To do:
Reproduce each line of the material exactly as it reads.

Source material:
=== Begin Enclosure ===

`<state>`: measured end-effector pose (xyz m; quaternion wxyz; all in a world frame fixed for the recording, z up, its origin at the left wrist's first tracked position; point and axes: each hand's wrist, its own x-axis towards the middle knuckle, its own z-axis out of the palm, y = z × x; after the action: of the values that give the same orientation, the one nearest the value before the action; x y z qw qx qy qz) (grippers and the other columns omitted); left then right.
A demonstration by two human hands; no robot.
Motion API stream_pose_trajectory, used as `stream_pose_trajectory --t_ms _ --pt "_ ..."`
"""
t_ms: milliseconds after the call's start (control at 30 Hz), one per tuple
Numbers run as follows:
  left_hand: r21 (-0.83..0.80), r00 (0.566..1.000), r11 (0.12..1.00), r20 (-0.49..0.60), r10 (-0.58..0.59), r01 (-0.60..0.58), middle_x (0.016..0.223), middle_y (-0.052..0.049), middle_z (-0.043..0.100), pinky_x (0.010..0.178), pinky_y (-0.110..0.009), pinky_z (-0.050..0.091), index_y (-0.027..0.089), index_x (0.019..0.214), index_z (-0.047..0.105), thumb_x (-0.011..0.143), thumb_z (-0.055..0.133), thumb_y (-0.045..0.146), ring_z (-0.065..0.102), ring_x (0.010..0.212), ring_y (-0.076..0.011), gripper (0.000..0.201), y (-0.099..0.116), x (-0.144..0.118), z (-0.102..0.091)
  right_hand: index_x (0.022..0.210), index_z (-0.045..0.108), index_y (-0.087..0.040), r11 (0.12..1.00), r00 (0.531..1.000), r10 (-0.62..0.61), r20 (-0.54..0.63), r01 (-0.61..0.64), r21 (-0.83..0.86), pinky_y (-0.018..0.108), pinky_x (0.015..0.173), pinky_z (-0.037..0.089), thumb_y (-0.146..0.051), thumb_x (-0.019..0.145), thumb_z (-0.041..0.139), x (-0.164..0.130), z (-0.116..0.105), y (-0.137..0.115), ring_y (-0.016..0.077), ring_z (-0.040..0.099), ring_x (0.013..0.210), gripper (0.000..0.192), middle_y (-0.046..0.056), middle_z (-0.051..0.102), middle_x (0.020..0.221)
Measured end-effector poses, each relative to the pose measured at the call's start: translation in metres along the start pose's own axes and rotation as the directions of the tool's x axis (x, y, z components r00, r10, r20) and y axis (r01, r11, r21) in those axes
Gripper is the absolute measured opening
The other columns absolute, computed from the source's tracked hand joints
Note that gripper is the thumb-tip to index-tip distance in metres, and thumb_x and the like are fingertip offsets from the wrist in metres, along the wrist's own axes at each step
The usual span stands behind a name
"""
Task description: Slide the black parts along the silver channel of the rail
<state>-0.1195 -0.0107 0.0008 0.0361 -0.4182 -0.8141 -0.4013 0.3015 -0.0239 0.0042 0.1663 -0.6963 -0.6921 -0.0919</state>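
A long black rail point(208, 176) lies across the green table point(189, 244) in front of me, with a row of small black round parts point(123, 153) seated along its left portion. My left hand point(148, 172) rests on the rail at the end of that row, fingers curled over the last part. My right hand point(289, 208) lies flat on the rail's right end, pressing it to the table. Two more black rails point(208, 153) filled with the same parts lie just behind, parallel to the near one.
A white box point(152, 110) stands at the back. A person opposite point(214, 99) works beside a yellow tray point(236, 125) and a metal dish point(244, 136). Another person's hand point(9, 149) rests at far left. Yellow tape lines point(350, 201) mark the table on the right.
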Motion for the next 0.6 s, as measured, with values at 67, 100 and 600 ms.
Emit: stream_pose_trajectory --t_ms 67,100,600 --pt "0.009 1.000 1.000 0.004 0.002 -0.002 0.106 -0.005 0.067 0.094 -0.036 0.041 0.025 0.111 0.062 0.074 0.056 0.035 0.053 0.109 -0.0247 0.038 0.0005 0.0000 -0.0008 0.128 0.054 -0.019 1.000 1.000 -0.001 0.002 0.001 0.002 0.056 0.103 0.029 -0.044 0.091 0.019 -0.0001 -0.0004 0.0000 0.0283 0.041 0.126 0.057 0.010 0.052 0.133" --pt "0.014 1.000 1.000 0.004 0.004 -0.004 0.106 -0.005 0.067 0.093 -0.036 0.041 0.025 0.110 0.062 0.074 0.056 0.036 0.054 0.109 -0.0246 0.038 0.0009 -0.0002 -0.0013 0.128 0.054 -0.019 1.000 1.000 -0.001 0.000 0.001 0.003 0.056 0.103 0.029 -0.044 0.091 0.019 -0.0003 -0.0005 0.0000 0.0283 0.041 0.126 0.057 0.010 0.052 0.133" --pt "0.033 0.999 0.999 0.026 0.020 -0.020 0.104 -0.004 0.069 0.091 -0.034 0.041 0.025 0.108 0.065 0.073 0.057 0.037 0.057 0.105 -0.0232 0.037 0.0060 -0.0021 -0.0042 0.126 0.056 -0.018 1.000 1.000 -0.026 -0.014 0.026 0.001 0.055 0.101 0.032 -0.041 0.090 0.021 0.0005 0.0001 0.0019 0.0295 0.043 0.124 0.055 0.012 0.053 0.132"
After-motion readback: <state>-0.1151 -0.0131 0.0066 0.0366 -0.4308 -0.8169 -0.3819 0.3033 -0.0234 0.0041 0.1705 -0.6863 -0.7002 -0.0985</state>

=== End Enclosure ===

Answer for this exercise:
`<state>`: measured end-effector pose (xyz m; quaternion wxyz; all in a world frame fixed for the recording, z up, its origin at the left wrist's first tracked position; point and axes: each hand's wrist, its own x-axis towards the middle knuckle, its own z-axis out of the palm, y = z × x; after the action: of the values that give the same orientation, the one nearest the value before the action; x y z qw qx qy qz) (grippers and the other columns omitted); left then right.
A demonstration by two human hands; no robot.
Motion API stream_pose_trajectory, used as `stream_pose_trajectory --t_ms _ --pt "_ ..."`
"""
t_ms: milliseconds after the call's start (control at 30 Hz), one per tuple
Numbers run as follows:
  left_hand: r21 (-0.83..0.80), r00 (0.566..1.000), r11 (0.12..1.00), r20 (-0.49..0.60), r10 (-0.58..0.59), r01 (-0.60..0.58), middle_x (0.016..0.223), middle_y (-0.052..0.049), middle_z (-0.043..0.100), pinky_x (0.010..0.178), pinky_y (-0.110..0.009), pinky_z (-0.050..0.091), index_y (-0.027..0.089), index_x (0.019..0.214), index_z (-0.047..0.105), thumb_x (-0.011..0.143), thumb_z (-0.055..0.133), thumb_y (-0.045..0.146), ring_z (-0.065..0.102), ring_x (0.010..0.212), ring_y (-0.076..0.011), gripper (0.000..0.201), y (-0.099..0.116), x (-0.144..0.118), z (-0.102..0.091)
  right_hand: index_x (0.022..0.210), index_z (-0.045..0.108), index_y (-0.087..0.040), r11 (0.12..1.00), r00 (0.531..1.000), r10 (-0.62..0.61), r20 (-0.54..0.63), r01 (-0.61..0.64), r21 (-0.83..0.86), pinky_y (-0.018..0.108), pinky_x (0.015..0.173), pinky_z (-0.037..0.089), thumb_y (-0.146..0.051), thumb_x (-0.019..0.145), thumb_z (-0.041..0.139), x (-0.164..0.130), z (-0.116..0.105), y (-0.137..0.115), ring_y (-0.016..0.077), ring_z (-0.040..0.099), ring_x (0.013..0.210), gripper (0.000..0.192), middle_y (-0.046..0.056), middle_z (-0.051..0.102), middle_x (0.020..0.221)
Measured end-effector poses, each relative to the pose measured at the call's start: translation in metres along the start pose's own axes and rotation as the directions of the tool's x axis (x, y, z components r00, r10, r20) and y axis (r01, r11, r21) in those axes
Gripper is the absolute measured opening
The other columns absolute, computed from the source's tracked hand joints
Note that gripper is the thumb-tip to index-tip distance in metres, and thumb_x and the like are fingertip offsets from the wrist in metres, along the wrist's own axes at each step
The usual span stands behind a name
"""
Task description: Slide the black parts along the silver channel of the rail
<state>-0.1195 -0.0107 0.0008 0.0361 -0.4182 -0.8141 -0.4013 0.3015 -0.0239 0.0042 0.1663 -0.6963 -0.6921 -0.0919</state>
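A long black rail point(208, 176) lies across the green table point(189, 244) in front of me, with a row of small black round parts point(123, 153) seated along its left portion. My left hand point(148, 172) rests on the rail at the end of that row, fingers curled over the last part. My right hand point(289, 208) lies flat on the rail's right end, pressing it to the table. Two more black rails point(208, 153) filled with the same parts lie just behind, parallel to the near one.
A white box point(152, 110) stands at the back. A person opposite point(214, 99) works beside a yellow tray point(236, 125) and a metal dish point(244, 136). Another person's hand point(9, 149) rests at far left. Yellow tape lines point(350, 201) mark the table on the right.
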Motion for the next 0.6 s, as measured, with values at 67, 100 and 600 ms.
Emit: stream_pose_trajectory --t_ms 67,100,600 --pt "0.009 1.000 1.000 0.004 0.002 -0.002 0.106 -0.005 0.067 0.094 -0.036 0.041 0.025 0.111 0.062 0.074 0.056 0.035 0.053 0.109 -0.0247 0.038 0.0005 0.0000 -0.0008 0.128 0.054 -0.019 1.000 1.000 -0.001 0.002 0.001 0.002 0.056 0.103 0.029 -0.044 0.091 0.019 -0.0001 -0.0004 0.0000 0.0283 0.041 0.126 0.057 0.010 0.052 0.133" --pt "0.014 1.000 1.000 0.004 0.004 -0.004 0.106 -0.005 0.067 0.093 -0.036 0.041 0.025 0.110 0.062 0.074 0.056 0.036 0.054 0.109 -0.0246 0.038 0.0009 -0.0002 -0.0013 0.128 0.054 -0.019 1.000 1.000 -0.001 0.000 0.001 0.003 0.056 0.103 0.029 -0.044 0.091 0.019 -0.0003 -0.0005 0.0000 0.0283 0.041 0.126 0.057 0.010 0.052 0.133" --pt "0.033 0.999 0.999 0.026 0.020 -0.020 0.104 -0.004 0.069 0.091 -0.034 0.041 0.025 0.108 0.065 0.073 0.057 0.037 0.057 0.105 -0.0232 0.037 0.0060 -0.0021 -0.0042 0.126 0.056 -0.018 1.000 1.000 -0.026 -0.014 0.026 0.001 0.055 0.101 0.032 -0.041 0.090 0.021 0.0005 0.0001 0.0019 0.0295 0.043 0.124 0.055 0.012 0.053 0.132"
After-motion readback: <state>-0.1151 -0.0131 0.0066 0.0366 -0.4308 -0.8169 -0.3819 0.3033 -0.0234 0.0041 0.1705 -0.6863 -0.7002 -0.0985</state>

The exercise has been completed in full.